Copy out the final stretch of the listing: the line that contains "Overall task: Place" and all lines after it, exactly as they appear.
======== Material provided ========
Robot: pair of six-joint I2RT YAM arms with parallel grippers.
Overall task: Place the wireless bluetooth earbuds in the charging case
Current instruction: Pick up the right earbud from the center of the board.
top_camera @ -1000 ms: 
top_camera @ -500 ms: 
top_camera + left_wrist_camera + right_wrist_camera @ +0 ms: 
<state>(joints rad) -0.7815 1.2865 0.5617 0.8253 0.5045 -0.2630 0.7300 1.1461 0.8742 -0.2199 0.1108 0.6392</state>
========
• Your response:
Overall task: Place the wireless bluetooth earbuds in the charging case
Current instruction: Pick up the right earbud from the center of the board.
top_camera @ -1000 ms: 
top_camera @ -500 ms: 
top_camera + left_wrist_camera + right_wrist_camera @ +0 ms: 
<state>(joints rad) -0.7815 1.2865 0.5617 0.8253 0.5045 -0.2630 0.7300 1.1461 0.8742 -0.2199 0.1108 0.6392</state>

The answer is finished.